We don’t expect every scientist and engineer to personally test every theory and method before we grant them permission to ask questions. The world progresses by other people filling in gaps in our knowledge.
antonvs•16h ago
There are plenty of published papers on the subject.
One possible reason you may not see many side by side comparisons between tuned and untuned models is because the difference can be so dramatic that there’s no point.
I’m not objecting to asking questions, but rather to how the question was phrased as some sort of shortcoming of the world around him, rather than an apparent lack of any meaningful investigation of the topic on his part.
simonw•14h ago
I'm confident enough in my own reputation that I'll take that risk.
It's the same reason I try to step up in meetings and ask the "stupid questions" - things like "what do we mean by agent here?". There are always people in the room with the same question who are embarrassed to reveal any gaps in their knowledge.
My recommendation to you is to avoid that temptation to belittle others and instead try to engage in conversations like this in good faith.
It sounds like you've seen the evidence that fine-tuning is valuable and effective and have useful information to add to the conversation. So do that instead!

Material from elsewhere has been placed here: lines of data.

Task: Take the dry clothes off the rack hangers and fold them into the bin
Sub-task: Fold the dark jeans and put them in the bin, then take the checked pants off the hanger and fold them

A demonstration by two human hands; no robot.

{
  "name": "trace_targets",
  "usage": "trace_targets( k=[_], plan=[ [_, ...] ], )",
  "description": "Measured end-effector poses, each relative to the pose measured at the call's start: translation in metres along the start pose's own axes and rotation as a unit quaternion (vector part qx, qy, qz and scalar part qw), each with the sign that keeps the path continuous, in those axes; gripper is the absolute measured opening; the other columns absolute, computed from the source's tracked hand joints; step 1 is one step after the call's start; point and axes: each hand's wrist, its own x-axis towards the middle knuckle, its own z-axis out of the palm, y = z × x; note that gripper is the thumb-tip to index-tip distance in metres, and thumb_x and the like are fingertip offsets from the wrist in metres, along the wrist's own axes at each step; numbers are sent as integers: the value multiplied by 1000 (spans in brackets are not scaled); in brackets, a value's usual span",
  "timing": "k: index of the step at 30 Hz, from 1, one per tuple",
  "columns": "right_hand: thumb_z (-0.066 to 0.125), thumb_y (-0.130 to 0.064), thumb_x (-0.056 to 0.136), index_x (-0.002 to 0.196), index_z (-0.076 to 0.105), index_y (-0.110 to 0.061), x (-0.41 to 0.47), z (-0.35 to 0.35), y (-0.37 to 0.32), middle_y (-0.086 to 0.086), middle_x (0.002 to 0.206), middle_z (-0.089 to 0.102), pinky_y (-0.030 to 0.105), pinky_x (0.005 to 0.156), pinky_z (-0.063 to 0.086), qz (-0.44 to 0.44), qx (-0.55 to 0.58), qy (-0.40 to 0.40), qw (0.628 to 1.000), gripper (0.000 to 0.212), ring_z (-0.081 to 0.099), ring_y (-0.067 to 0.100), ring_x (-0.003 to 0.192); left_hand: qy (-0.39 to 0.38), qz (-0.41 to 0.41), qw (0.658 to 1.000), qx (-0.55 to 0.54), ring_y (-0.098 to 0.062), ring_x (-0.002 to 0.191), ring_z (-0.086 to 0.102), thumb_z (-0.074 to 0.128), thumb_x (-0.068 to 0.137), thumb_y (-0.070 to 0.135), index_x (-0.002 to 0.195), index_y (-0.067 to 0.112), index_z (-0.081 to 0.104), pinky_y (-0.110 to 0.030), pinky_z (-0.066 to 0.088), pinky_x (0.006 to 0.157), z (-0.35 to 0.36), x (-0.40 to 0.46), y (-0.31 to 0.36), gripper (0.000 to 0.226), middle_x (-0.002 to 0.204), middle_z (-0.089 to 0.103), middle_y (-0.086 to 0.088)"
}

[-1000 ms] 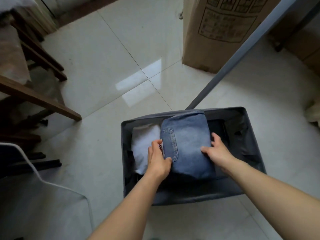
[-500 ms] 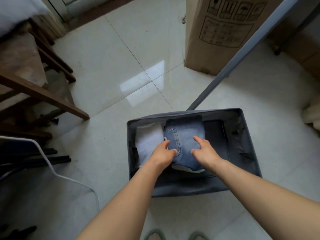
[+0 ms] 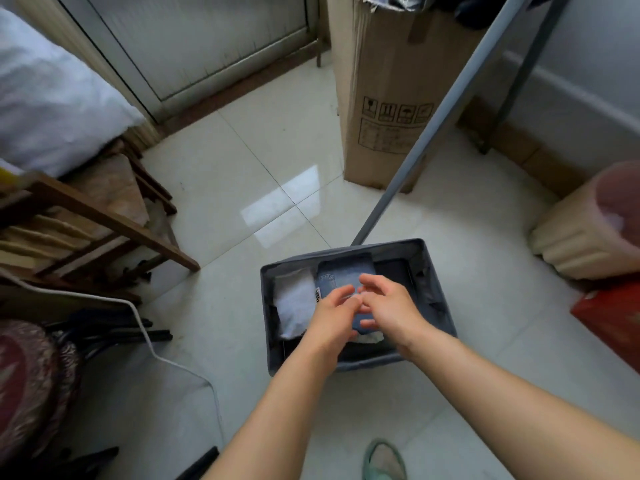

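A dark grey fabric bin (image 3: 437, 292) stands on the tiled floor in front of me. Inside it lies a folded blue denim garment (image 3: 346, 271) in the middle, and a folded white garment (image 3: 294, 303) lies at its left. My left hand (image 3: 334, 315) and my right hand (image 3: 389, 304) hover just above the denim with relaxed fingers, their fingertips close together, and neither holds anything. The bin's right part shows dark cloth. A grey rack pole (image 3: 433, 123) slants up from behind the bin.
A tall cardboard box (image 3: 391, 88) stands behind the bin. A wooden frame (image 3: 104, 216) and a white cable (image 3: 145, 334) are at the left. A beige basket (image 3: 588, 230) and a red box (image 3: 613, 317) sit at the right. My slipper (image 3: 382, 460) is at the bottom.
Both hands have let go of the denim, now lying in the bin, and lifted off it. The view has risen and pulled back, showing more of the room.
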Motion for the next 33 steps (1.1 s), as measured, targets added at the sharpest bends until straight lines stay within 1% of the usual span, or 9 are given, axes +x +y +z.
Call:
trace_targets(
  k=[5, 7, 11, 14, 16, 19, 23, 27, 33],
  plan=[
    [48, -6, 96, 129, 57, -15, -68, -25, -26, 3, 114, 63, 28, 67, 51, -16, 42, 21, 999, 35, 64, 23, 103, -15, 26, 1000, -10, -2, 85, 63, 48, 102, 18, 137, 17, 50, -19, 49, 61, 18, -70, 26, 35, 124, 64, -3],
    [51, -7, 94, 126, 58, -15, -98, -33, -35, 6, 116, 65, 32, 69, 52, -25, 60, 36, 997, 34, 65, 27, 105, -26, 34, 999, -13, -3, 86, 64, 49, 102, 18, 136, 16, 52, -18, 50, 59, 22, -104, 38, 35, 122, 65, -4],
    [54, -11, 95, 117, 61, -20, -169, -45, -55, 9, 115, 68, 39, 79, 56, -51, 71, 53, 995, 25, 66, 26, 104, -36, 61, 997, -13, -17, 101, 66, 54, 99, 19, 133, 15, 56, -28, 55, 70, 25, -176, 55, 34, 119, 68, -8],
    [51, -13, 97, 121, 62, -16, -229, -56, -70, 9, 112, 68, 33, 72, 56, -80, 82, 64, 991, 26, 67, 25, 103, -38, 90, 995, 1, -19, 103, 67, 53, 101, 22, 130, 16, 59, -41, 57, 90, 26, -236, 67, 31, 112, 70, -5],
    [49, -13, 99, 120, 63, -16, -276, -64, -78, 8, 110, 68, 31, 70, 56, -97, 92, 77, 988, 25, 66, 25, 101, -48, 110, 993, 10, -18, 99, 69, 52, 101, 23, 127, 17, 61, -48, 54, 96, 31, -279, 72, 28, 103, 72, -3],
    [48, -10, 99, 113, 64, -15, -340, -79, -85, 10, 105, 68, 29, 68, 57, -126, 111, 98, 981, 22, 67, 24, 96, -86, 155, 983, 41, -9, 85, 69, 50, 102, 21, 119, 20, 65, -41, 56, 91, 42, -337, 76, 23, 91, 72, 4],
    [48, -11, 99, 110, 64, -17, -417, -109, -92, 9, 102, 70, 30, 70, 56, -165, 118, 134, 970, 20, 68, 21, 94, -141, 188, 968, 84, -15, 93, 69, 48, 103, 21, 112, 22, 65, -31, 57, 80, 65, -401, 90, 19, 100, 71, -4],
    [46, -11, 100, 111, 63, -17, -481, -148, -93, 7, 103, 69, 34, 75, 57, -198, 110, 189, 955, 21, 67, 22, 96, -189, 217, 952, 110, -20, 103, 67, 51, 101, 25, 109, 26, 64, -37, 55, 89, 98, -458, 100, 15, 107, 70, -3],
    [48, -12, 99, 106, 64, -21, -569, -217, -76, 8, 98, 71, 39, 78, 57, -232, 93, 259, 933, 20, 70, 25, 93, -251, 274, 920, 128, -17, 96, 70, 56, 99, 25, 115, 23, 65, -38, 56, 87, 164, -538, 92, 19, 103, 73, -2]
  ],
)
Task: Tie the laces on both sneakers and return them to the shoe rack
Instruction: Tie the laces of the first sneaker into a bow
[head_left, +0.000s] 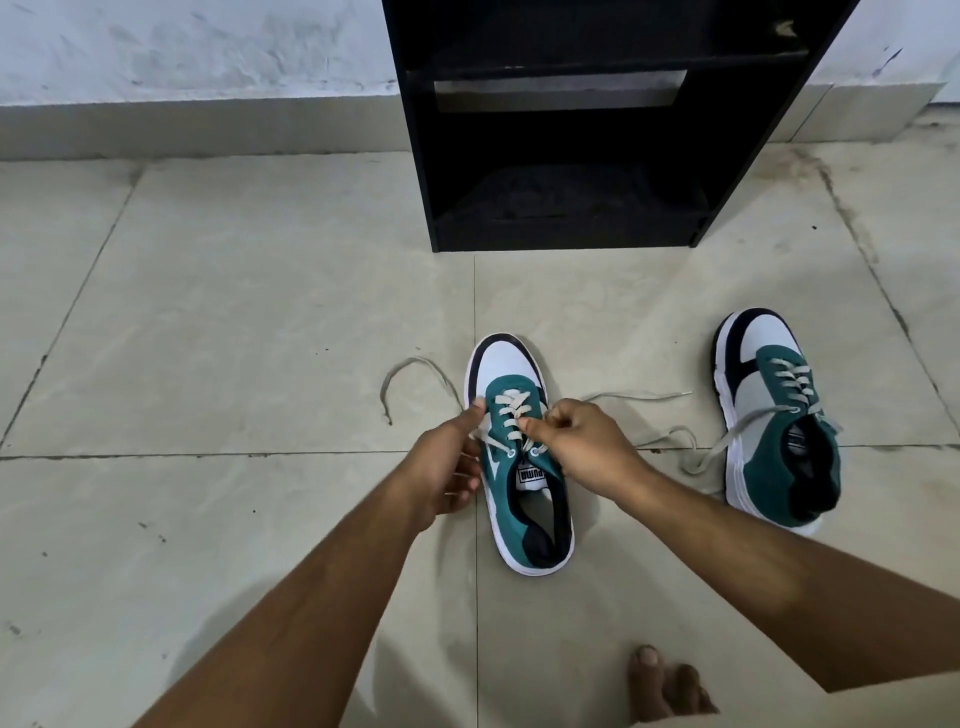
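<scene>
Sneakers: near one (519, 457) sits mid-floor in front of the black shoe rack (571, 130), second (774, 421) off to its right, both unlaced. Left hand (447, 467) braces the shoe's side, curled against it; right hand (576, 447) pinches a lace (511, 415) at the eyelets. Step: snugging laces on shoe one (knot not started). Next: gather both loose ends, cross them. Beige floor tiles (234, 312), whitewashed wall.
</scene>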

As far as I can tell, for most teams working on most problems fine-tuning is something of a trap: they assume that it's a good solution, spend months trying to get it to work by and get out-performed by their competitor who invested in better prompting and then got to benefit from the latest release of a frontier model.
In this particular case I was trying to do people who promote fine-tuning as a solution a favor - I am extremely confident that the first vendor to provide a useful side-by-side demo will see a great deal of return on that investment, because I know I'm not the only person who wants to see the benefits of fine-tuning shown with more than just a paper with some benchmark scores.